• [HOW TO COMPLETE THIS TASK]: The expected output is a verbatim reprint of the lines from the beginning of the data that follows through the line that contains "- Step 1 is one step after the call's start".

• [MATERIAL PROVIDED]:
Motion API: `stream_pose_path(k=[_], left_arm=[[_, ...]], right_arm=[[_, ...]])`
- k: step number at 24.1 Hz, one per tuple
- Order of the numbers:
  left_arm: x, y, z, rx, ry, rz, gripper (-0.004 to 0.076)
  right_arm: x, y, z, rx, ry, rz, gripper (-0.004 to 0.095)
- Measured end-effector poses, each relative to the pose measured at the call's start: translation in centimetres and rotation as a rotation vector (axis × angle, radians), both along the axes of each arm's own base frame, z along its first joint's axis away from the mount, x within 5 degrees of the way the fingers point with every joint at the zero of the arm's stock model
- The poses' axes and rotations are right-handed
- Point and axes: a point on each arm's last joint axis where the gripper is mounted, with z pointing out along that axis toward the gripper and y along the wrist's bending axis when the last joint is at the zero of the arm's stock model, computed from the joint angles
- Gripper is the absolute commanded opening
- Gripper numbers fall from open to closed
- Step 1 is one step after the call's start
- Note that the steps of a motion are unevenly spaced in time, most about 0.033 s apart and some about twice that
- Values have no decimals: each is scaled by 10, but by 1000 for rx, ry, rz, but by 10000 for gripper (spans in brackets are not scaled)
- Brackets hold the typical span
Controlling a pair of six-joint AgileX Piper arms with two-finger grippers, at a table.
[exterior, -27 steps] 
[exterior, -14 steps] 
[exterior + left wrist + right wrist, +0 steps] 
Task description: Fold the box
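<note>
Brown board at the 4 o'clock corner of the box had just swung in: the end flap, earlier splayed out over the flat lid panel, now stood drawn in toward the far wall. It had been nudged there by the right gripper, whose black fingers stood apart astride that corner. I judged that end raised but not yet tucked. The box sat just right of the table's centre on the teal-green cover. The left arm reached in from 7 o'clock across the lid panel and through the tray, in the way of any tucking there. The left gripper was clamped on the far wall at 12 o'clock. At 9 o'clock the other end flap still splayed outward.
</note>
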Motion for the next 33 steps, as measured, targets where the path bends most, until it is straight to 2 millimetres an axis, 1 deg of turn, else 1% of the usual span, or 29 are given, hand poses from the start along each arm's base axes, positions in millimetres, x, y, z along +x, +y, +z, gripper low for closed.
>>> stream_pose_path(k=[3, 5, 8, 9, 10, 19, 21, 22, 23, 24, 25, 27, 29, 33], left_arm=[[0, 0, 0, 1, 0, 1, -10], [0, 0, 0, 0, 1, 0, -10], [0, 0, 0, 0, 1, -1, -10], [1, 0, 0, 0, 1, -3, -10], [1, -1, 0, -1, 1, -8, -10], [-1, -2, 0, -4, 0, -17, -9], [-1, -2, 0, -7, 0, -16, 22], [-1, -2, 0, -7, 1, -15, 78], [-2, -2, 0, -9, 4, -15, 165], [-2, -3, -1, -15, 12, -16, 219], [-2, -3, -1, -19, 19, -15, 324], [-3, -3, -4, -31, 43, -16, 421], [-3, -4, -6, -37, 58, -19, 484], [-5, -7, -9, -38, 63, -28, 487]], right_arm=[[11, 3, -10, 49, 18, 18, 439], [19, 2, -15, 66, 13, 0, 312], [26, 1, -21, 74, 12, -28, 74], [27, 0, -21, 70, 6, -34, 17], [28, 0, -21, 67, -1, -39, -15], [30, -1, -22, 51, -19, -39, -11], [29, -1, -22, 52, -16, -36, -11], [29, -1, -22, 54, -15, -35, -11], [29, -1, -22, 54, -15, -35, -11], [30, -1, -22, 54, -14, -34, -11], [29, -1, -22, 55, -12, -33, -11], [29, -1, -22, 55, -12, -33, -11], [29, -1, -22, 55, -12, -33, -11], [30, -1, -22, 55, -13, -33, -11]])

• [PROBLEM SOLUTION]:
Motion API: `stream_pose_path(k=[_], left_arm=[[_, ...]], right_arm=[[_, ...]])`
- k: step number at 24.1 Hz, one per tuple
- Order of the numbers:
  left_arm: x, y, z, rx, ry, rz, gripper (-0.004 to 0.076)
  right_arm: x, y, z, rx, ry, rz, gripper (-0.004 to 0.095)
- Measured end-effector poses, each relative to the pose measured at the call's start: translation in centimetres and rotation as a rotation vector (axis × angle, radians), both along the axes of each arm's own base frame, z along its first joint's axis away from the mount, x within 5 degrees of the way the fingers point with every joint at the zero of the arm's stock model
- The poses' axes and rotations are right-handed
- Point and axes: a point on each arm's last joint axis where the gripper is mounted, with z pointing out along that axis toward the gripper and y along the wrist's bending axis when the last joint is at the zero of the arm's stock model, computed from the joint angles
- Gripper is the absolute commanded opening
- Gripper numbers fall from open to closed
- Step 1 is one step after the call's start

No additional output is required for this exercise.